Vizinhos são condenados por fraude em rede elétrica em Barbacena

Da Redação
Fraude em rede elétrica

O Tribunal de Justiça de Minas Gerais (TJMG) confirmou a decisão, em primeira instância, e rejeitou o recurso de três pessoas condenadas a dois anos de reclusão e pagamento de dez dias-multa por utilizarem ligação clandestina em rede de energia elétrica. Segundo informações do órgão, os réus, que moram em Barbacena, pediam absolvição.

O caso teria acontecido em dezembro de 2008, quando um funcionário da Companhia Energética de Minas Gerais (Cemig), em uma visita técnica a uma das residências, constatou que a medição de consumo estava sendo fraudada por meio de um "gato". Na ocasião, uma das suspeitas admitiu que seu parceiro realizou a ligação com o conhecimento do proprietário do imóvel. O trio foi denunciado pelo delito de furto. A Cemig informou que a medida gerou à empresa um prejuízo de R$ 6.758,77.

Para a polícia, um dos suspeitos declarou que, por dificuldades financeiras, ele deixou de pagar algumas contas da Cemig e teve o fornecimento de energia cortado por cerca de quinze dias. Na ocasião, o vizinho ligou a captação de energia diretamente ao padrão e o suspeito relatou que a fraude só foi descoberta depois de um ano. Na época, a Cemig cortou a luz e reativou o fornecimento após o pagamento de algumas taxas e a instalação de um novo padrão.

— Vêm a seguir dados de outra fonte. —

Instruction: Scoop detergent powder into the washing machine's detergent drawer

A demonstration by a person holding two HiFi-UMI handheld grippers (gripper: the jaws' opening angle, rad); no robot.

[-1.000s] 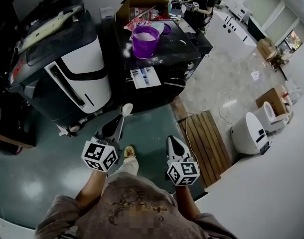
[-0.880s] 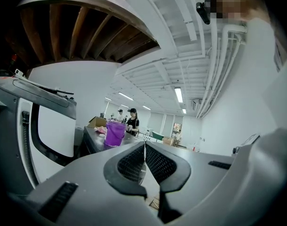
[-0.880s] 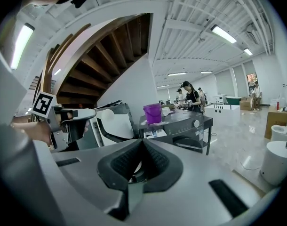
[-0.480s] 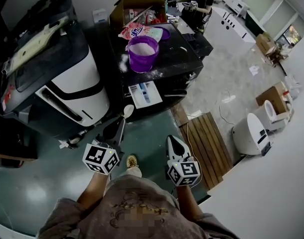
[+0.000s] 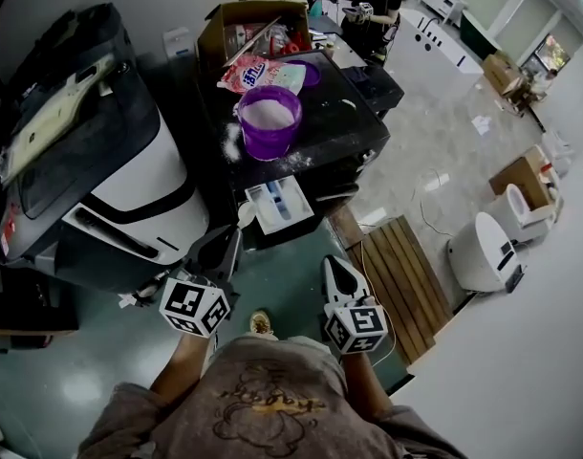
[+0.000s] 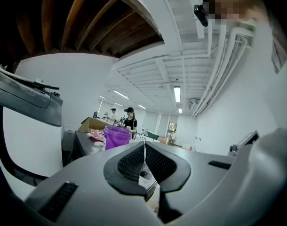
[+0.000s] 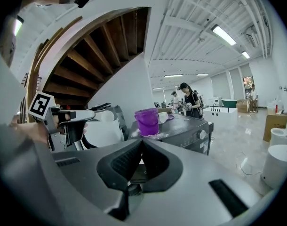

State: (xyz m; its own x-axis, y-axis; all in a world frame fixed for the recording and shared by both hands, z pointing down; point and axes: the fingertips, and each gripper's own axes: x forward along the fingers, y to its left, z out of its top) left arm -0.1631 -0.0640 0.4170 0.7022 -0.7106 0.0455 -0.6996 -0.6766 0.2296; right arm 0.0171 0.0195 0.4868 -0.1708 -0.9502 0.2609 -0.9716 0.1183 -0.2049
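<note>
Drawn nearer the detergent drawer (image 5: 280, 204), a scoop (image 5: 245, 214) is clamped by the left gripper (image 5: 231, 241); the right gripper (image 5: 332, 268) is closed, empty.

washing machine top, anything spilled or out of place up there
Yes: white powder lies scattered on the black washing machine top, in a patch left of the purple bucket and in specks in front of it, toward the open detergent drawer. It looks like spilled detergent. Nothing else looks askew.
</note>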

Assistidos por defensores públicos, os réus alegaram que não havia provas, nos autos, de que eles tivessem cometido o delito. Além disso, argumentaram que deveriam ser beneficiados pelo princípio da insignificância, pois o valor seria irrelevante para uma companhia do porte da Cemig. Segundo o TJMG, o juiz da 2ª Vara Criminal de Barbacena declarou que o boletim de ocorrência e o laudo pericial comprovaram a materialidade do crime e a conduta ilícita dos acusados. Em sentença de abril de 2011, o magistrado também descartou a aplicação do princípio da insignificância, porque, adotando-se um critério objetivo, a perda financeira superou R$ 6 mil.